To this end, we have developed a resorbable bilayer wrap that resists adhesion
formation while maintaining the potential to promote healing of the anastomosis site. The
inner layer consists of a crosslinked gelatin electrospun mesh. Gelatin, a natural polymer,
inherently promotes cellular adhesion through its RGD (arginine-glycine-aspartate) ligand
[298]. The fibrous structure of the electrospun mesh also promotes cellular integration by
mimicking the native structure of the extracellular matrix [356]. As the gelatin layer of the
bilayer wrap is present to promote this re-epithelialization, the targeted degradation time
for the wrap is 2 weeks to provide a buffer for delayed healing. Previous work demonstrates
a methodology to crosslink gelatin during the electrospinning process with a diisocyanate
151
for improved fiber morphology retention and controlled enzymatic degradation. Enzymatic
degradation facilitates cleavage of peptide bonds within the gelatin structures resulting in
resorption byproducts that are cytocompatible and cleared from the body [341, 357]. In
vitro studies demonstrated that the gelatin layer reached full degradation in enzymatic
solution by 14 days [341]. Furthermore, the outer layer of the wrap is a degradable PEG-
based hydrogel foam. PEG-based hydrogels have an intrinsic resistance to cell adhesion
and thereby have the potential to prevent adhesion to surrounding tissue. This was
demonstrated by West et al. who utilized an in situ crosslinked polyethylene glycol-co-
lactic acid diacrylate hydrogel to effectively reduce the adhesion formation by 60% in a
similar rat model [358]. Although adhesion formation can be prevented during the first 5
days by the PEG-based foam, it was hypothesized that the PEG layer degradation rate
should be slower than that of the gelatin layer (targeted 3 weeks). PEGDA degradation is
primarily mediated by hydrolysis of the esters within the acrylate endgroups. As there are
low numbers of esters present in PEGDA, the in vivo degradation rate is slower than desired
[344, 359]. A modified PEGDA-based foam with thio-β ester linkages was utilized to
control hydrolytic degradation to achieve a targeted degradation rate. The incorporation of
thio-β ester linkages increases the positive atomic charge on the carbonyl carbon of
proximal acrylate esters bonds which heightens ester hydrolysis via nucleophilic reactivity.

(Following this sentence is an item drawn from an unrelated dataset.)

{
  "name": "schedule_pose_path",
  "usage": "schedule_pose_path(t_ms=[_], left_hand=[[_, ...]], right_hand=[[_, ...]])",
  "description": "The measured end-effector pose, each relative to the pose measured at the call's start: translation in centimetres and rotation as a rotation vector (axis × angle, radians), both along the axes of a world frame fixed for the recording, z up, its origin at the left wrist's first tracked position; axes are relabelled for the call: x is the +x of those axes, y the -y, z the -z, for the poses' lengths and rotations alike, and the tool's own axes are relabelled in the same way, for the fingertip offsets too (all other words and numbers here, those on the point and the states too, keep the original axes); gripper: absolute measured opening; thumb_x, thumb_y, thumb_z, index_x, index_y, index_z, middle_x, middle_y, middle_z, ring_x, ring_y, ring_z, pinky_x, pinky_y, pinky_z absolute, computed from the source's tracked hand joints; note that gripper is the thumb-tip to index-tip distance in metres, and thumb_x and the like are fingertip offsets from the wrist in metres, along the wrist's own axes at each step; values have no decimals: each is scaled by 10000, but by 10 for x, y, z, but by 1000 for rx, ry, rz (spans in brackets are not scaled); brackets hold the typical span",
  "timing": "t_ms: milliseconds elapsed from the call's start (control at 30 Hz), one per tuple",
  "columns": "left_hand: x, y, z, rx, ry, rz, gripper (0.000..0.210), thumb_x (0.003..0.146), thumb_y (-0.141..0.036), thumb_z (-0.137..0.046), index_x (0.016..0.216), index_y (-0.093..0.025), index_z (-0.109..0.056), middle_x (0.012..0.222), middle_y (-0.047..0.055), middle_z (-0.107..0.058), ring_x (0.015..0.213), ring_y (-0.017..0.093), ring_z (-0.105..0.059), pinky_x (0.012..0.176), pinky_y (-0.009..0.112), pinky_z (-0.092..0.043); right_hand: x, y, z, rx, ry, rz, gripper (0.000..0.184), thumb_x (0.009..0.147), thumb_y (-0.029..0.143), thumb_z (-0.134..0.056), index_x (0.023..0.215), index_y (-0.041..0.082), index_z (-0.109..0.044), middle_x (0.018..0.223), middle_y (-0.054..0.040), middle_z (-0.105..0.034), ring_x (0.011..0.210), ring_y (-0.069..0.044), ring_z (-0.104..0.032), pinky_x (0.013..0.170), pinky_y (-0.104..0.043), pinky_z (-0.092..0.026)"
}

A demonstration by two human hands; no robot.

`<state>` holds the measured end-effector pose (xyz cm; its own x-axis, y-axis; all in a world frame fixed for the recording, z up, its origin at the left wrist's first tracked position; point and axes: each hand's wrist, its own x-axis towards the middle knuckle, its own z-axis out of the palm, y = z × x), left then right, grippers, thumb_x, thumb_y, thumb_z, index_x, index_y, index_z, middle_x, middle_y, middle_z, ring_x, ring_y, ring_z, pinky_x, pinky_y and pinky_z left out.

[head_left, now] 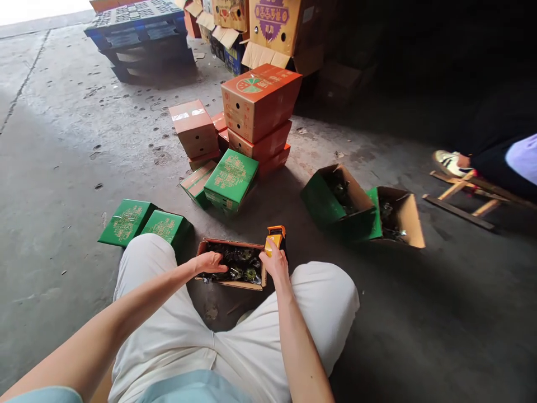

Higher stoichiometric monomer ratios of thio-β ester linkages to PEGDA results in more
hydrolytically labile sites leading to faster degradation [360]. Previous in vitro work
demonstrated that the modified PEG hydrogel degraded via hydrolysis within 3 weeks and
that degradation byproducts were cytocompatible [342, 360].
152
In contrast to other PEG-based formulations, we hypothesized that the PEG foam
would provide the requisite toughness and elongation for improved handleability and ease
of application of the bilayer wrap. The favorable mechanical properties of the foam-based
bilayer wrap were attributed to the foam’s microarchitecture (i.e., porosity and pore size)
which were consistent with mechanical properties of hydrogel foams possessing the similar
microarchitecture [361, 362]. It has been noted that hydrogel-based foams with similar
porosity and pore sizes have relatively lower tensile strength and modulus with corollary
enhanced elongation [362]. Equally important to the ease of application is the stability of
the bilayer wrap in terms of delamination. The bilayer wrap displayed delamination which
was attributed to appreciable hydrogel layer swelling. TMPE-TA was added to the
hydrogel foam precursor solution as it is well established in literature that the addition of a
crosslinker reduces scaffold swelling [363]. The addition of TMPE-TA further increased
the strength of the bilayer wrap improving handleability and making it more conducive for
clinical application.
A common drawback of commercial adhesion barriers is that they compromise
anastomotic healing. An advantage of the bilayer wrap is that is has distinct layers to impart
selective bioactivity. Although ATR-FTIR analysis indicated that hydrogel was present on
both layers, the presence of hydrogel on the inner layer does not preclude the cell adhesive
characteristics of gelatin [364]; therefore, these results were considered to be acceptable.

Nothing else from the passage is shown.